Por último, se discutió la cuestión de los riesgos a que iba a exponerse Bond. Nadie ponía en duda su talento fértil en recursos, su fortaleza física ni su condición de hombre duro e implacable. Se consideraron dos posibilidades. Primera: si Blofeld llegara a descubrir la verdadera identidad de Bond, éste, por supuesto, seria inmediatamente liquidado. Segunda, que era la más probable: una vez concluidas las investigaciones genealógicas, tanto si demostraban que Blofeld era el Conde de Bleuville como si probaban lo contrario, Sir Hilary Bray moriría
víctima de un accidente
.
Con tan halagüeñas perspectivas, abandonó Bond el Cuartel General del Servicio Secreto en la tarde del 21 de diciembre.
Llevaba en su equipaje cuatro obras de consulta sobre Heráldica, amén de toda una colección de documentos que Mary Goodnight le entregó, con ojos brillantes, por la ventanilla del taxi. ¡Realmente Mary era una chica magnífica!
Pero ahora era Tracy la que ocupaba sus pensamientos.

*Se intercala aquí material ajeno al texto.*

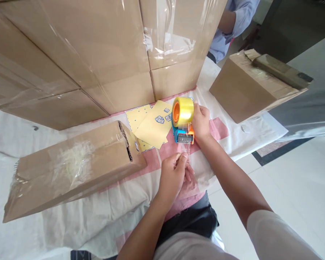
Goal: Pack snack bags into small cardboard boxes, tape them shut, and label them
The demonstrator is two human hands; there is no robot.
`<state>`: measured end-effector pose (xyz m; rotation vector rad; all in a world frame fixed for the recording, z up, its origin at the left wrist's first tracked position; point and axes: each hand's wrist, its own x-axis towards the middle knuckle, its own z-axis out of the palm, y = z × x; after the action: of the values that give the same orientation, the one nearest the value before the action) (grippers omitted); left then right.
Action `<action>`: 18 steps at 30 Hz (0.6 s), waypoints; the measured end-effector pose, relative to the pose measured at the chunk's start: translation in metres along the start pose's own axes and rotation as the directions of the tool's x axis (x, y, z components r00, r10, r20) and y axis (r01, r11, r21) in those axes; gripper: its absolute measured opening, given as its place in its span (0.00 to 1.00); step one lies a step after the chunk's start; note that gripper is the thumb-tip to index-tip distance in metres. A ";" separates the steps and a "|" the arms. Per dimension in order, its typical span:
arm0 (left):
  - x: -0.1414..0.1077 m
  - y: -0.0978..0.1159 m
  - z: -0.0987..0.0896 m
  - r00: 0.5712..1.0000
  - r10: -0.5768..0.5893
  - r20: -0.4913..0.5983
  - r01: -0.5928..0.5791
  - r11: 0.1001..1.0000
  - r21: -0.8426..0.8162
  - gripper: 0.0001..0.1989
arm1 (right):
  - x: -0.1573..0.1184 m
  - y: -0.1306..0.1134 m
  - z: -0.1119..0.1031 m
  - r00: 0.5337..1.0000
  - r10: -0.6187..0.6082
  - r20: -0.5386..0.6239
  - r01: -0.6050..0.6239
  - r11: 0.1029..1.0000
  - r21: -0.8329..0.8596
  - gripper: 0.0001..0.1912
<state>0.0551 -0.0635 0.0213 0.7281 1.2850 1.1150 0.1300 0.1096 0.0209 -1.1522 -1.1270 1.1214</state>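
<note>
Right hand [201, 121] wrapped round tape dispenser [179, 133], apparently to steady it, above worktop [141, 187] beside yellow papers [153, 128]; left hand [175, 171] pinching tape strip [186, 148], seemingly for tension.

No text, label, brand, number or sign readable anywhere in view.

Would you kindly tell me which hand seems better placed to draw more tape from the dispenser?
The left hand, I'd judge: it seems to pinch the clear strip running from the tape dispenser, while the right hand is occupied holding that dispenser.
</note>
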 end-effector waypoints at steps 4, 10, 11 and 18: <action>-0.003 -0.005 0.002 1.000 -0.022 -0.010 0.022 1.000 -0.016 0.20 | 0.000 0.001 -0.002 1.000 0.011 0.022 -0.012 0.999 0.033 0.35; -0.006 -0.013 0.007 0.999 -0.034 -0.032 0.035 0.999 0.032 0.22 | 0.003 0.001 -0.001 0.992 0.087 0.091 -0.095 0.992 0.088 0.34; -0.006 -0.013 0.008 0.999 -0.027 -0.039 0.029 0.998 0.053 0.22 | 0.004 0.001 0.000 0.990 0.105 0.095 -0.115 0.988 0.102 0.34; -0.005 -0.015 0.015 0.997 -0.010 -0.070 0.016 0.996 0.086 0.22 | 0.008 0.002 -0.002 0.983 0.178 0.055 -0.183 0.975 0.127 0.31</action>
<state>0.0737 -0.0711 0.0121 0.7500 1.4027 1.0880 0.1324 0.1171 0.0193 -1.1485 -0.9804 1.3469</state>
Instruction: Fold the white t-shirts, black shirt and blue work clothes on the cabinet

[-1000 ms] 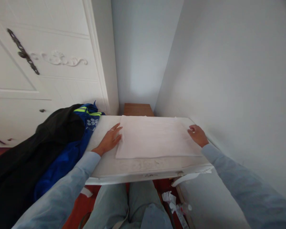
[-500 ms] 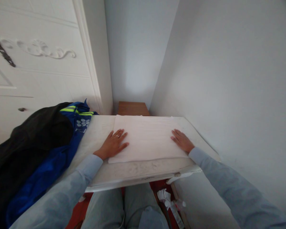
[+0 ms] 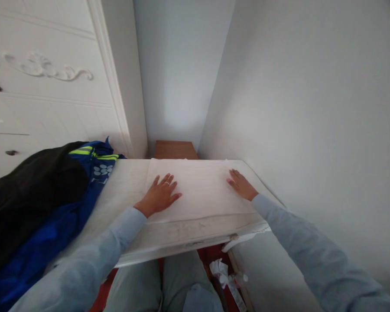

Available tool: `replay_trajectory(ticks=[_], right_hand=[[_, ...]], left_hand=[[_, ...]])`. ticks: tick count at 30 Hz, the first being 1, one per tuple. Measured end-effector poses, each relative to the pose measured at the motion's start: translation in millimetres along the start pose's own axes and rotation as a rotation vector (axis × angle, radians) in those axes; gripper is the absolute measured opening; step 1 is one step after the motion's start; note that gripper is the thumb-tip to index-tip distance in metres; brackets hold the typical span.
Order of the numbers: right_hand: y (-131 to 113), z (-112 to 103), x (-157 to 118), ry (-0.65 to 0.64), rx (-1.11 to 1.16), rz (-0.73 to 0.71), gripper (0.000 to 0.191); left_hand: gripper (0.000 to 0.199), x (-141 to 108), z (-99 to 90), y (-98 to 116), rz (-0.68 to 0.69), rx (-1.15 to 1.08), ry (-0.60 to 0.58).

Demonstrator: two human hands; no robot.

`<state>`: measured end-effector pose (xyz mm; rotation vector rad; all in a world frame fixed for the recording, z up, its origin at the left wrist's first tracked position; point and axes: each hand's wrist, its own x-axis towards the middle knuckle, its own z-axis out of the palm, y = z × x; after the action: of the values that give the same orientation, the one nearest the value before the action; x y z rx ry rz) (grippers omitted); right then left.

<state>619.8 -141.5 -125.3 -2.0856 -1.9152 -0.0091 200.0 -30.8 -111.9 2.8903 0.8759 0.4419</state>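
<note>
On desk [image 3: 126, 177]: pale, flat sheet [image 3: 201, 190], long way left to right. Left hand [image 3: 159, 195] spread on it; right hand [image 3: 243, 185] spread less.

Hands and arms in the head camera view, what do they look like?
Long, pale blue-grey left sleeve and right sleeve, slightly creased, reach the wrists. Both hands are ungloved. The left hand wears a thin, light ring; none shows on the right hand.

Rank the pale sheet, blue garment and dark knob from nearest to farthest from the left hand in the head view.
1. Pale sheet: under the left hand.
2. Blue garment: left of that hand.
3. Dark knob: far left, on the white cabinet.
</note>
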Motion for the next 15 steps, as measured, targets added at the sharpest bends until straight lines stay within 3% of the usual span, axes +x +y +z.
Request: replay_trajectory(ticks=[3,6,10,15], right_hand=[[-50,14,33,-0.063,-0.050,-0.186,0.072],[-76,34,65,-0.119,-0.133,-0.220,0.073],[-61,53,98,-0.138,-0.169,-0.123,0.066],[-27,50,120,-0.175,-0.190,0.073,0.062]], left_hand=[[0.068,12,14.3,34,0.130,-0.010,-0.006],[0.070,12,29.8,50,0.189,0.007,-0.044],[0.073,5,36.1,48,0.201,0.006,-0.050],[0.075,1,32.3,47,0.216,0.008,-0.046]])
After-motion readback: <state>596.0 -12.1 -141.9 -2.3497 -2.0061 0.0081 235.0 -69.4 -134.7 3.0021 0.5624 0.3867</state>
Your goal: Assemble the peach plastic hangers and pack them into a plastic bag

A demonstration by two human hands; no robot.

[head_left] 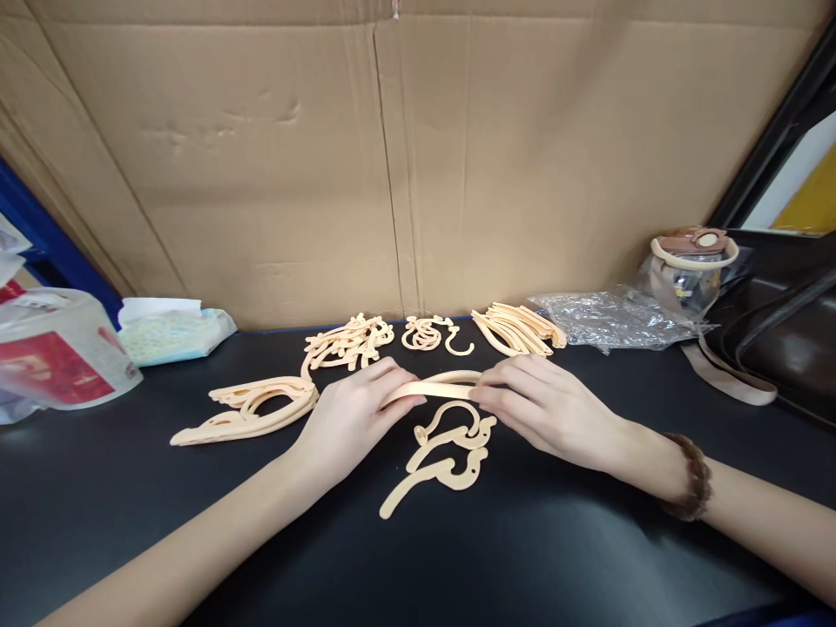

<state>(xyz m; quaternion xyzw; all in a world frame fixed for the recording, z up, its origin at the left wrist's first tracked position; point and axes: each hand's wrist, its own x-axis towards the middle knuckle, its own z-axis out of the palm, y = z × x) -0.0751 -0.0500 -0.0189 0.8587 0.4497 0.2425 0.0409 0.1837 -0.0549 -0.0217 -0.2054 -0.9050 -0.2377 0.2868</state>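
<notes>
Head view: your left hand (356,411) and right hand (555,405) meet over the middle of the desk (522,557), both grasping a curved strip (441,390). Your left grip pinches its left end between thumb and fingers; your right grip closes over its right end, with the thumb hidden from you. The strip lies nearly level between your hands, bowed slightly upward, and a second band (461,377) curves just behind it; you cannot tell whether the two are joined.

Just below the strip, nearer you, two flat hooked pieces (450,477) lie one in front of the other, with a thin hook (446,407) at the farther one. By your left hand, a stack of hangers (261,418) lies flat. Beyond your hands, along the far edge, sit a heap of small parts (349,341), a few loose hooks (423,335) and a pile of strips (519,329).

Farther left stand a soft pack (176,333) and a white tub (62,348) with a red label. On the far right, clear plastic (610,318) lies beside a bottle (692,266) and its strap (731,374), next to a black bag (793,305). Cardboard (293,174) rises behind the desk. You wear a brown band (691,477) on your right wrist.
</notes>
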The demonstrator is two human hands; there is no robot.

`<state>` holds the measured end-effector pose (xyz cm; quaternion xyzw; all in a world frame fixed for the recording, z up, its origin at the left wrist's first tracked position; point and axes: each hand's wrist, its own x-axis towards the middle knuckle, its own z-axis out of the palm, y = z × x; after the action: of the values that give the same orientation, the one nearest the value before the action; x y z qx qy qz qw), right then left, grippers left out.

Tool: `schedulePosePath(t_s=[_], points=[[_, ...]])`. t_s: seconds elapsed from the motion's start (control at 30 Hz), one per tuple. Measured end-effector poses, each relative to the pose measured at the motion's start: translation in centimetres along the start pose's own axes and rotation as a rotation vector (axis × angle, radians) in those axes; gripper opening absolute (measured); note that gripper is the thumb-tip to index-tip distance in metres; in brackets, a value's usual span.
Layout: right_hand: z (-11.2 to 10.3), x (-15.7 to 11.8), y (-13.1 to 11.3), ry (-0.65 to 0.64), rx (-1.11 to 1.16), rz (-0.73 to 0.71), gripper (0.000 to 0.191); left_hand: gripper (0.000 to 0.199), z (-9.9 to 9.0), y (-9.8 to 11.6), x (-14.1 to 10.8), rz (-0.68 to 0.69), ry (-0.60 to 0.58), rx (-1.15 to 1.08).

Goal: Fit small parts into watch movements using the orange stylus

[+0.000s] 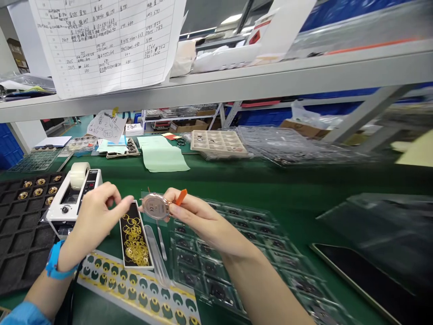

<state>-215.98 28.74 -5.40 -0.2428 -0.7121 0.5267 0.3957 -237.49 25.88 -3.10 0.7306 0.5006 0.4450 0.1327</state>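
Observation:
My right hand (194, 216) grips a round rose-gold watch case (155, 206) by its edge, the back with printed marks facing me. An orange pointed piece (181, 197) sticks up between the same fingers; its other end is hidden. To the left, my left hand (101, 214) hovers in front of the white tape dispenser (72, 194), thumb stretched toward the watch case and apart from the curled fingers, with nothing visible in it. Below the hands lies a narrow white box (150, 262) with yellow rings (135, 241). Tweezers (161, 241) rest beside it.
A sheet of round stickers (135, 293) lies in front. Clear trays with dark parts (216, 266) spread under my right forearm. A black compartment tray (20, 239) with several gold pieces stands left, a dark flat device (365, 280) right. A shelf edge (216, 88) crosses above.

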Motion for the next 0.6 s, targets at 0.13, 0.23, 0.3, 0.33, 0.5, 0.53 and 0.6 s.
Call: schedulePosePath(t_s=[0.13,0.23,0.3,0.33,0.5,0.53,0.6], points=[[0.2,0.0,0.2,-0.016,0.066,-0.017,0.041,0.004,0.0,0.3,-0.1,0.24,0.09,-0.169],[1.0,-0.3,0.2,-0.039,0.123,-0.015,0.039,0.012,1.1,0.8,-0.4,0.374,-0.021,-0.249],[1.5,-0.4,0.1,-0.038,0.177,0.005,0.039,0.016,1.8,0.9,-0.5,0.403,-0.066,-0.275],[1.8,-0.5,0.1,-0.037,0.205,0.022,0.038,0.018,2.1,0.8,-0.4,0.411,-0.071,-0.283],[2.6,-0.2,0.6,-0.012,0.314,0.125,0.041,0.024,2.3,0.0,-0.2,0.387,-0.118,-0.34],[2.9,-0.2,0.8,0.005,0.326,0.139,0.043,0.025,2.3,-0.1,-0.2,0.384,-0.135,-0.357],[3.4,-0.2,1.2,0.028,0.349,0.164,0.048,0.03,2.4,0.0,-0.3,0.397,-0.163,-0.382]])
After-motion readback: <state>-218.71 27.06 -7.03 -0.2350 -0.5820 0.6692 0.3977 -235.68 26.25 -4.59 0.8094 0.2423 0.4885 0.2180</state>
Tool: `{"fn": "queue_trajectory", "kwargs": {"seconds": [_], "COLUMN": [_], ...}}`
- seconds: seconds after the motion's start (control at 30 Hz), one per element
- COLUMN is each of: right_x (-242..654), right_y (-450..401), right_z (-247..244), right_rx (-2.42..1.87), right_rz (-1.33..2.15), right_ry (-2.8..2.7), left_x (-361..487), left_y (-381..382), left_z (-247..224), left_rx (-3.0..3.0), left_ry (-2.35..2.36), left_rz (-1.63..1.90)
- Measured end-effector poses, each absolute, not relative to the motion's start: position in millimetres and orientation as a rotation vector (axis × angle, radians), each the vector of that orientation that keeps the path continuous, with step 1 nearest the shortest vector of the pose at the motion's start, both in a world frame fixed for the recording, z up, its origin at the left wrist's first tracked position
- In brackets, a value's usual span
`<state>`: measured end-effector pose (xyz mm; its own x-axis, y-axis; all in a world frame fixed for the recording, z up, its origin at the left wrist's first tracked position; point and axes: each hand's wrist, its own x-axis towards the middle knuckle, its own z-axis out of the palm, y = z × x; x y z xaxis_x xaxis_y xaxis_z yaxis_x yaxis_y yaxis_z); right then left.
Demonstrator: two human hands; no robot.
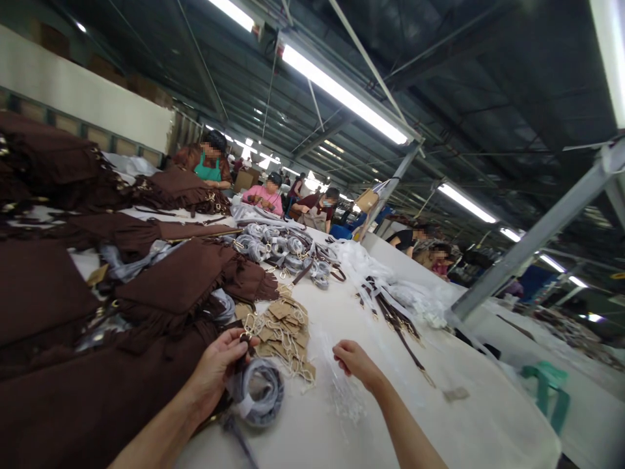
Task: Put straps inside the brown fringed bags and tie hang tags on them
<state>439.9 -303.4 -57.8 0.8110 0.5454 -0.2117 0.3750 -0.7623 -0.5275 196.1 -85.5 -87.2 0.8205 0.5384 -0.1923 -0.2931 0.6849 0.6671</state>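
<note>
My left hand is closed on the end of a dark brown bag strap, next to its gold metal clasp. The rest of this bag strap hangs below my fingers as a coil wrapped in greyish plastic. Over the white table, my right hand has its fingers curled together; whatever is in them is too small to see. Thin clear plastic strands lie just beneath it. Between the hands, a little farther off, sits a pile of brown cardboard tags with pale strings.
Brown fringed bags are heaped along the left. Several wrapped strap coils lie farther up the table. Toward the right are loose straps with clasps and white plastic wrapping. A slanted metal post rises at right. Several people work beyond.
</note>
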Motion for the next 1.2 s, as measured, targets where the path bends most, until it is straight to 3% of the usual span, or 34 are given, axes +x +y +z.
{"fn": "queue_trajectory", "kwargs": {"seconds": [0.23,0.67,1.2], "right_x": [434.7,406.2,416.4], "right_y": [-299.4,-282.9,-282.2], "right_z": [-50.2,-75.2,-68.3], "right_rx": [-2.440,-2.755,-2.803], "right_rz": [0.458,0.261,0.223], "right_ry": [-0.804,-1.169,-1.125], "left_x": [199.8,193.9,195.5], "left_y": [-84.7,-87.6,-87.1], "left_z": [-93.9,-81.7,-84.9], "left_rx": [0.711,0.684,0.691], "left_ry": [0.415,0.427,0.412], "left_rz": [0.522,0.468,0.469]}}
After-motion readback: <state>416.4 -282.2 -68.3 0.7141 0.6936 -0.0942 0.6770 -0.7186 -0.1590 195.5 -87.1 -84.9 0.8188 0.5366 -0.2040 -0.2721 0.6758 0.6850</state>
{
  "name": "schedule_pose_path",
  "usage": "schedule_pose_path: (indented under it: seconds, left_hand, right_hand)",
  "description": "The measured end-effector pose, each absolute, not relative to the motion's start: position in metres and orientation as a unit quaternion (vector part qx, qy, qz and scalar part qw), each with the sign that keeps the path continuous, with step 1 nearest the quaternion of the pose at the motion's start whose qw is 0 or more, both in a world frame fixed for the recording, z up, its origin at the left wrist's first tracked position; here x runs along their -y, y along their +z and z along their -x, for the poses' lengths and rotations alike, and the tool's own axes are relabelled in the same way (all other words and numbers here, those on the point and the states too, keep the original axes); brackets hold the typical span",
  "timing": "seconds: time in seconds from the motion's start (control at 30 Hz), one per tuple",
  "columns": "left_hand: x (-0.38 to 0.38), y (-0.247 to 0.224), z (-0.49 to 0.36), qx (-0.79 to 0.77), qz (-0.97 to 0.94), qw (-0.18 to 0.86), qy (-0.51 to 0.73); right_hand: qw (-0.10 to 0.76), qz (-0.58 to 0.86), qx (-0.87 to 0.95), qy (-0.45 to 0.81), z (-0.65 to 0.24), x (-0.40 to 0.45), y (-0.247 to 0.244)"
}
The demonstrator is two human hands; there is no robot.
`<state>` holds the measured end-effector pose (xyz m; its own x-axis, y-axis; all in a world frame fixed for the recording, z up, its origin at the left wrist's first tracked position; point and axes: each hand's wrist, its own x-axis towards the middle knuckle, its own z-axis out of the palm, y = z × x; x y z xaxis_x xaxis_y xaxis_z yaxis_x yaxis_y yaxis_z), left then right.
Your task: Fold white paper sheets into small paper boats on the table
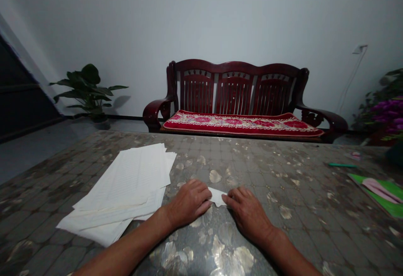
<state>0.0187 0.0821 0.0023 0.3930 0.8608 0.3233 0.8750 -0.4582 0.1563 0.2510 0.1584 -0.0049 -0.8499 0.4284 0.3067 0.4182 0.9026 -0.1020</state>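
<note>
A small piece of folded white paper (216,196) lies low over the patterned tabletop, between my two hands. My left hand (192,198) is closed on its left end, thumb and fingers pinching. At the right end, my right hand (247,209) grips the paper with the thumb on top and the fingers curled. Parts of both ends are covered by the fingers. To the left, close to my left forearm, a loose stack of white paper sheets (129,179) rests on the table; faint lines show on the upper sheet.
The table (302,183) has a grey floral cover. On its right lie a green pen-like stick (342,165) and a green book or folder (355,178) with a pink strip-like item (379,188) on it. Behind stand a dark red wooden bench (234,87) and a potted plant (90,87).
</note>
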Motion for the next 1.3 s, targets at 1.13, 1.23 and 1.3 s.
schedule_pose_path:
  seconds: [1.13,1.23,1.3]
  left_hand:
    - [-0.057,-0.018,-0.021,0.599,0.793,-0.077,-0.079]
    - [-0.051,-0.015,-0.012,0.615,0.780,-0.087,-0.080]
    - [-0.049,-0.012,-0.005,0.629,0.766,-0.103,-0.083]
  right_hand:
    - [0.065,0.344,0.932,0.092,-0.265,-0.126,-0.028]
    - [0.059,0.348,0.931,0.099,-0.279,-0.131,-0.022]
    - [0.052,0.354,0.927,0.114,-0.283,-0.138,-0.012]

En Suiza estaría cerca de ella. Consideró llegado el momento de entrar de nuevo en contacto con la muchacha. Durante las últimas semanas la había echado mucho de menos, recordándola con cierta preocupación. Había recibido tres tarjetas alegres e insustanciales que ella le había enviado desde la Clínica de L'Aube, de Davos (Suiza). Él, por su parte, le había escrito cartas cariñosas y alentadoras que había mandado expedir desde América… En ellas anunciaba a Tracy que pronto regresaría a Europa y se pondría en contacto con ella. Pero ¿podría cumplir semejante promesa?